§ **DATA IN THIS EXERCISE**
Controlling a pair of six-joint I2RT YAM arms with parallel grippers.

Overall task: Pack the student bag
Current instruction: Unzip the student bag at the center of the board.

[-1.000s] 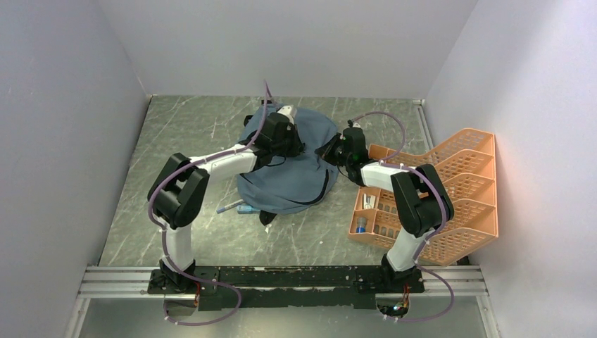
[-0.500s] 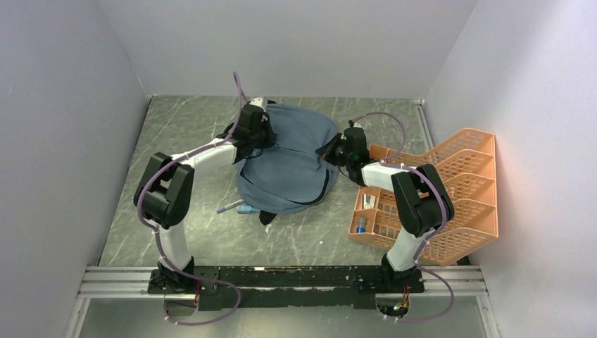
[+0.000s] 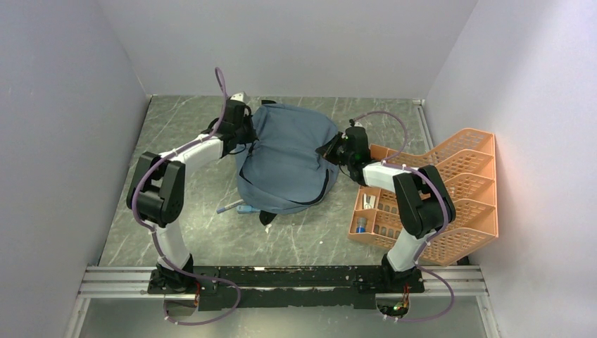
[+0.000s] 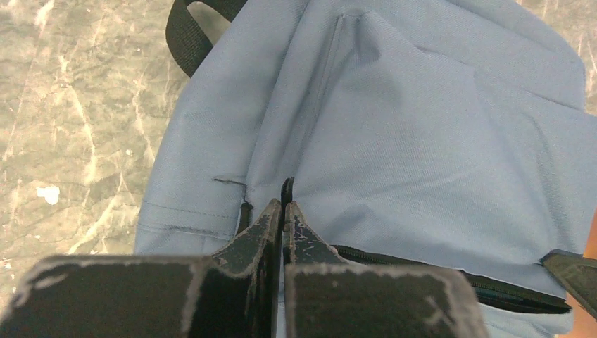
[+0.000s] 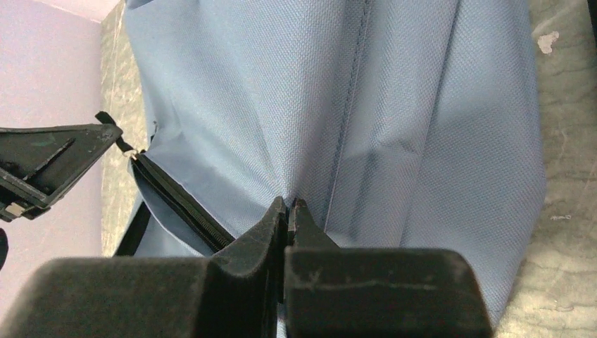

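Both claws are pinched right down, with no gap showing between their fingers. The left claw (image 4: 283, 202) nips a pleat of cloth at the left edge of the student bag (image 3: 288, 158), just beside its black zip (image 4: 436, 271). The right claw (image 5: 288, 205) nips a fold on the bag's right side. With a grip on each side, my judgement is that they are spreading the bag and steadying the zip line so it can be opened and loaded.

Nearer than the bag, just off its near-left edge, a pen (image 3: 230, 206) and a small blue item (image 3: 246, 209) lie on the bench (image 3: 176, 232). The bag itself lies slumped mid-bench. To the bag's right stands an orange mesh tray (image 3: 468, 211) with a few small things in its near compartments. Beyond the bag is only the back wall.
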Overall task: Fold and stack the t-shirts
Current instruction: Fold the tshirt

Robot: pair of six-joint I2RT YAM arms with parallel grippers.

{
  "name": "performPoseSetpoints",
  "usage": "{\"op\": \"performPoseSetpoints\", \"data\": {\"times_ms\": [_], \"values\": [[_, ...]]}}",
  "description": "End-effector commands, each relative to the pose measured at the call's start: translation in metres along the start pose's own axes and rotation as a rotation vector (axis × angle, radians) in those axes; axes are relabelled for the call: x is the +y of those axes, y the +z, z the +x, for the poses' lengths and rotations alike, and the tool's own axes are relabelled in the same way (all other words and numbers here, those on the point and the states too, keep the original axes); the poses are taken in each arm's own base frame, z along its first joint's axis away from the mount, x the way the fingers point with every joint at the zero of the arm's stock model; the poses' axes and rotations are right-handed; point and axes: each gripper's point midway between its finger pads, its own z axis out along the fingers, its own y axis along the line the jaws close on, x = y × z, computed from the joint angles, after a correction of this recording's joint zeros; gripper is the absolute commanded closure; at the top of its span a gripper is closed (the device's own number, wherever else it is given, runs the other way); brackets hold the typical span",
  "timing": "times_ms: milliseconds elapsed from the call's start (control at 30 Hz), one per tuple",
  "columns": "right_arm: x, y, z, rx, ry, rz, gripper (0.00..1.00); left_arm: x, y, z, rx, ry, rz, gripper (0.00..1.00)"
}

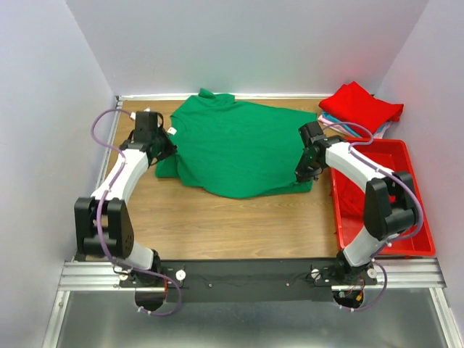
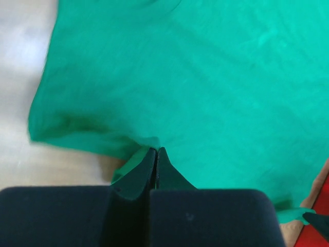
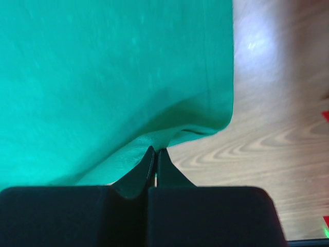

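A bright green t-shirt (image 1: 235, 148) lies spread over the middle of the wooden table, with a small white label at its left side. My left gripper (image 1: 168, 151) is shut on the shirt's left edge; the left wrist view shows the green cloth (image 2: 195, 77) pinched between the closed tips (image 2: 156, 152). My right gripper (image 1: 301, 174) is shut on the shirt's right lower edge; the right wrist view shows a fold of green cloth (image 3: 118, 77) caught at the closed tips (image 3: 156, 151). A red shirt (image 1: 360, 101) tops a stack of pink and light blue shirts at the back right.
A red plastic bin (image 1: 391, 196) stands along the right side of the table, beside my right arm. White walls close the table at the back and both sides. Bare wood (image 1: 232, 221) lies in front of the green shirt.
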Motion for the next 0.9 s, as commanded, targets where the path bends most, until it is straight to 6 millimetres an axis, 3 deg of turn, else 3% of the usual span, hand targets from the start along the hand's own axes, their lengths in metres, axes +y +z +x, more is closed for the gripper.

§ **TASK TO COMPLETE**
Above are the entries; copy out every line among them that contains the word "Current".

§ **ANSWER BOX**
Current instruction: Unzip the student bag at the center of the board.
Current instruction: Fold the tshirt

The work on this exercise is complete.